== Given records

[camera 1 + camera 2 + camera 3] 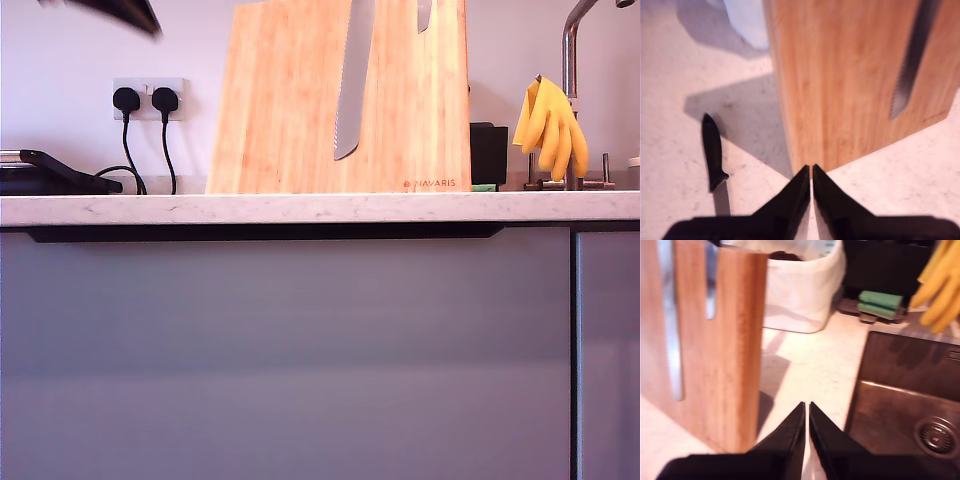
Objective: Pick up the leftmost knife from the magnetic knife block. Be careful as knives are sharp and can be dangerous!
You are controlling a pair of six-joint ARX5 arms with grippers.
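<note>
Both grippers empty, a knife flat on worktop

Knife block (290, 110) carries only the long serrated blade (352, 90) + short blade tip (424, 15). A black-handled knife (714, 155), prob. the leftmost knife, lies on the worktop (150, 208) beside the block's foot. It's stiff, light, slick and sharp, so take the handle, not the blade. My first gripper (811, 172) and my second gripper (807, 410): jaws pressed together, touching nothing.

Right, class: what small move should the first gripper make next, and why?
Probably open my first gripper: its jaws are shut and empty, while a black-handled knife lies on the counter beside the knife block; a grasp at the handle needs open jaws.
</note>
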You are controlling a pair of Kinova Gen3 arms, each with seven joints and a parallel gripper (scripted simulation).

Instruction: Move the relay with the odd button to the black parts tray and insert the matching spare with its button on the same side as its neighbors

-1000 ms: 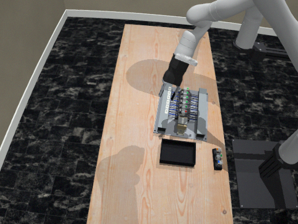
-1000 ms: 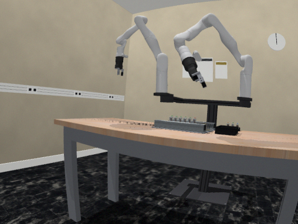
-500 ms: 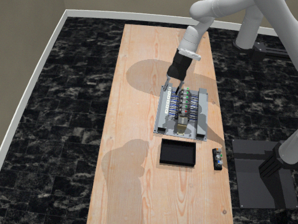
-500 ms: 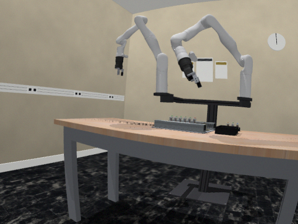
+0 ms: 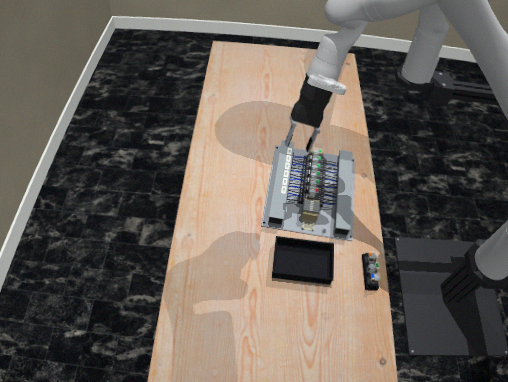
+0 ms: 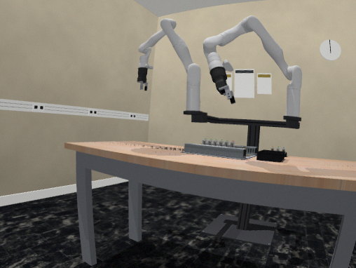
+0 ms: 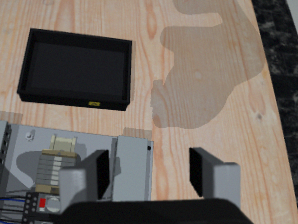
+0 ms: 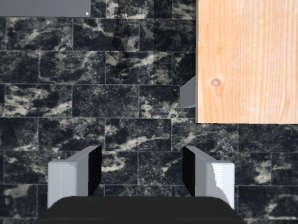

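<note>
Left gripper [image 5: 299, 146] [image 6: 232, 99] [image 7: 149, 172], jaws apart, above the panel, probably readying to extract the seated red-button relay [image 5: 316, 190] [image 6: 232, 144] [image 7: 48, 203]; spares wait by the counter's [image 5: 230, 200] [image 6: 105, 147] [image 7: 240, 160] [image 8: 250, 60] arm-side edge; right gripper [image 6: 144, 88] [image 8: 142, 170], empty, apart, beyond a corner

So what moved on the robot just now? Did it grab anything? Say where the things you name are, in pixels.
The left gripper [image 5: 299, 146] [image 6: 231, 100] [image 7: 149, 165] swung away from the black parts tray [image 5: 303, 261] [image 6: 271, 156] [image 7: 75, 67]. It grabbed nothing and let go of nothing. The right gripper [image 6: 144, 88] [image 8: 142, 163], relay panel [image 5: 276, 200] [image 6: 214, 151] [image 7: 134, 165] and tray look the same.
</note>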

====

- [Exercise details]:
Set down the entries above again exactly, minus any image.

- [Problem solution]:
[camera 1 + camera 2 + camera 3] 
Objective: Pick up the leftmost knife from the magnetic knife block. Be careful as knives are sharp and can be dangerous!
You are controlling a pair of six-joint ARX5 arms with grippers.
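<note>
Both grippers empty, a knife flat on worktop

Knife block (290, 110) carries only the long serrated blade (352, 90) + short blade tip (424, 15). A black-handled knife (714, 155), prob. the leftmost knife, lies on the worktop (150, 208) beside the block's foot. It's stiff, light, slick and sharp, so take the handle, not the blade. My first gripper (811, 172) and my second gripper (807, 410): jaws pressed together, touching nothing.

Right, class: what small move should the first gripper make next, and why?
Probably open my first gripper: its jaws are shut and empty, while a black-handled knife lies on the counter beside the knife block; a grasp at the handle needs open jaws.
</note>
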You are controlling a pair of Kinova Gen3 arms, each with seven joints and a parallel gripper (scripted simulation).

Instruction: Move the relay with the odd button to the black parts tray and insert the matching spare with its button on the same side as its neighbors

-1000 ms: 
-1000 ms: 
-500 ms: 
-500 ms: 
+0 ms: 
+0 ms: 
+0 ms: 
+0 ms: 

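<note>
Left gripper [image 5: 299, 146] [image 6: 232, 99] [image 7: 149, 172], jaws apart, above the panel, probably readying to extract the seated red-button relay [image 5: 316, 190] [image 6: 232, 144] [image 7: 48, 203]; spares wait by the counter's [image 5: 230, 200] [image 6: 105, 147] [image 7: 240, 160] [image 8: 250, 60] arm-side edge; right gripper [image 6: 144, 88] [image 8: 142, 170], empty, apart, beyond a corner

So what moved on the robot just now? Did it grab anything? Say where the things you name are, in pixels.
The left gripper [image 5: 299, 146] [image 6: 231, 100] [image 7: 149, 165] swung away from the black parts tray [image 5: 303, 261] [image 6: 271, 156] [image 7: 75, 67]. It grabbed nothing and let go of nothing. The right gripper [image 6: 144, 88] [image 8: 142, 163], relay panel [image 5: 276, 200] [image 6: 214, 151] [image 7: 134, 165] and tray look the same.
</note>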

The requested output has been produced.